UTL-X ships with 635 standard library functions covering strings, arrays, dates, math, type conversion, and schema operations. All functions work on the Universal Data Model and are format-independent.

utlx — common stdlib functions
// String functions
upper($input.name)
trim($input.description)
replace(value, ({"\\n": "", "\\t": ""}))   // object literal needs ( )
contains($input.code, "SAP")

// Array / collection functions
map(items, item => item.name)
filter(items, item => item.active)
reduce(items, (acc, item) => acc + item.amount, 0)
sum(prices)
groupBy(items, item => item.category)
flatten(nestedList)
distinct(values)

// Date / time functions
toDate($input.dateStr, "yyyyMMdd")
formatDate(date, "yyyy-MM-dd")
now()

// Type conversion
toNumber($input.amount)
toString(42)
toBoolean("true")

// Null handling
default($input.optional?.field, "N/A")
isNull($input.value)

The step window

Every MPPM envelope carries a step window — an ordered history of the last N payloads the message passed through. This gives UTL-X access to previous states of the data without any stateful store or external lookup.

STEP WINDOW — DEPTH 3 (DEFAULT)
current
$input (step[0]) current payload
step[-1]
payload after component A
step[-2]
payload after component B
step[-3]
payload after component C

The step window is an Open-M MPPM envelope concept — it is not a UTL-X language feature. UTL-X itself has no awareness of message history. If a previous step's payload is needed inside a UTL-X mapping, the Open-M wrapper extracts the relevant envelope step and passes it as a named input declared in the UTL-X header. Previous steps are just inputs like any other — they must be named.

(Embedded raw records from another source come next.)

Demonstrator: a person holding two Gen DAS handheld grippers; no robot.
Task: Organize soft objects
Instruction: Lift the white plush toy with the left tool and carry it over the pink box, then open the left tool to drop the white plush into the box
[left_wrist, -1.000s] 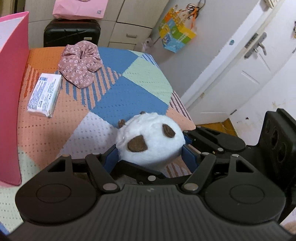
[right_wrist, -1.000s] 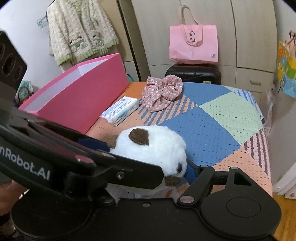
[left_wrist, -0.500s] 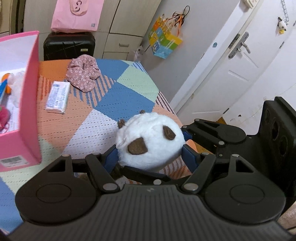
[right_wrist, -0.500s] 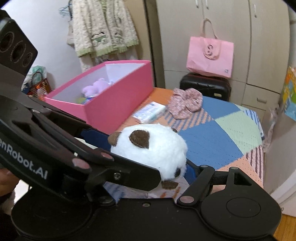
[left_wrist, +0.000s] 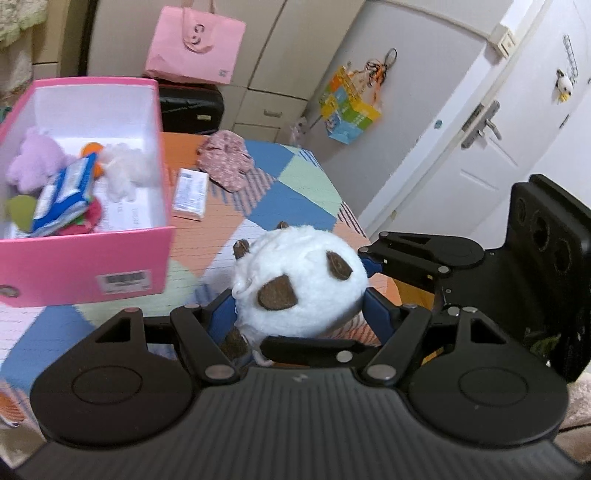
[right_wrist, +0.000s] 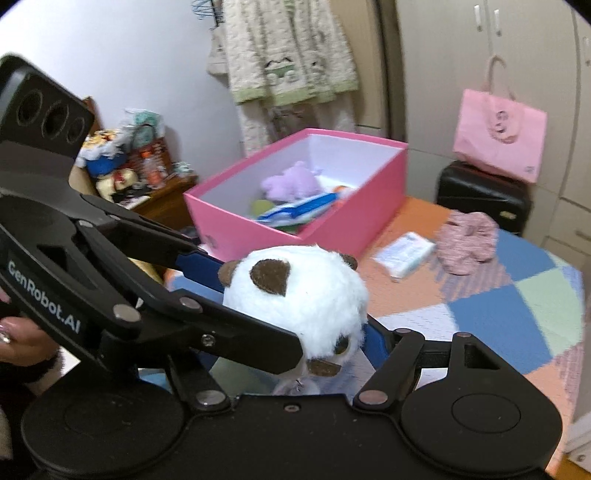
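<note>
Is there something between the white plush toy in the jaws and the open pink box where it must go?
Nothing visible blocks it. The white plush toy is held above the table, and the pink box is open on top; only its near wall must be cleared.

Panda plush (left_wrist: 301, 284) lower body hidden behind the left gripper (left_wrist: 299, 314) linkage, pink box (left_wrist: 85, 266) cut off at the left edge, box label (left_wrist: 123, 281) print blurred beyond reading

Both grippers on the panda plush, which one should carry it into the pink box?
Left, probably. The left gripper clamps the panda plush on both sides, and the pink box sits on its side. The right gripper also pinches the plush, farther from the box.
</note>
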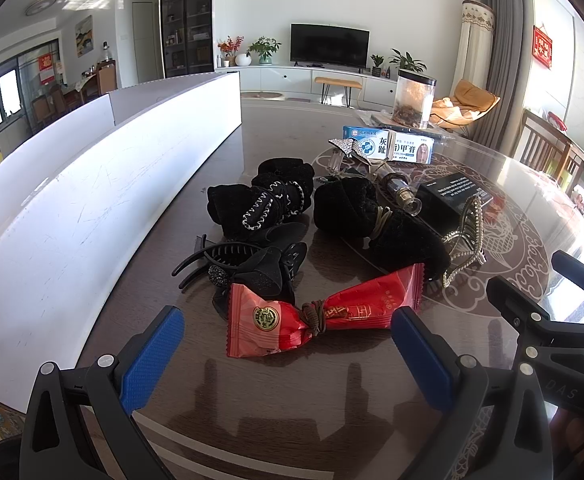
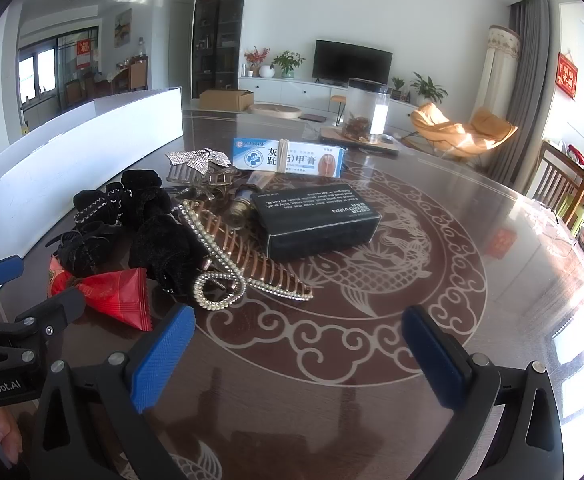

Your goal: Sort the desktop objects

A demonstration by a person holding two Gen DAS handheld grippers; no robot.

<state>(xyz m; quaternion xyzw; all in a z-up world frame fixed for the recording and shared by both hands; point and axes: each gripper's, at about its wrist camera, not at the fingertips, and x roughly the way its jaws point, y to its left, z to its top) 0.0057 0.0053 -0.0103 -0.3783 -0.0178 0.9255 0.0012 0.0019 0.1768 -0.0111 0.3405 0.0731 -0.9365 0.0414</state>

utlx — accessing a previous step as a named input
%utlx 1.0
input: current json, previous json
output json
---
{
  // Current payload — named input "$current"
  orderId:       $current.id,
  finalAmount:   $current.pricing.finalAmount,

  // Previous step payload — named input "$previous"
  originalPrice: $previous.pricing.baseAmount,
  sourceSystem:  $previous.metadata.origin,

  // Computed across both
  priceChange:   $current.pricing.finalAmount - $previous.pricing.baseAmount
}

The Open-M pipeline YAML specifies which envelope steps to extract and under which input alias to pass them to the UTL-X script. The mapping itself stays pure — it only sees named inputs, with no knowledge of the MPPM envelope or step indices.

💡

Multiple MPPM envelopes as inputs: A UTL-X mapping can receive payloads from N independent MPPM envelopes — each from a different correlation chain — as long as each is passed as a distinctly named input by the Open-M wrapper. Mode 3 is only required when the join needs stateful waiting — i.e. the envelopes don't arrive at the same time and need to be held until all are present. If the wrapper can assemble them synchronously, Mode 2 is valid.

Input naming convention

Since previous step payloads and multi-envelope inputs are all just named inputs, a clear naming convention makes mappings self-documenting. The recommended pattern is {source}{Stage} — name after what the data represents, not its technical position:

utlx — recommended input naming patterns
// Current + previous step from the same pipeline
input: orderCurrent json, orderPrevious json

// Multiple independent sources
input: orderValidated json, pricingResult json, customerProfile xml

// Named after the upstream microservice/component
input: sapIdocIn xml, workdayEmployee json, sfOpportunity json

// Step history from a named pipe — explicit depth in name
input: pipe1Step0 json, pipe1Step1 json, pipe2Step0 xml

// Mixed formats — each declared with its own format
input: orderHeader xml, orderLines csv, pricing json

The Open-M pipeline YAML transform.inputs stanza binds each arrow or envelope step to its alias name, which must match exactly what the UTL-X header declares. The mapping itself stays pure — it only ever sees named inputs.

N-input fan-in (Mode 2)

UTL-X supports multiple named input arrows converging on a single transform. Each input carries its own step window. The transform is declared on the trigger arrow (the one whose arrival fires the mapping) and references context arrows by alias.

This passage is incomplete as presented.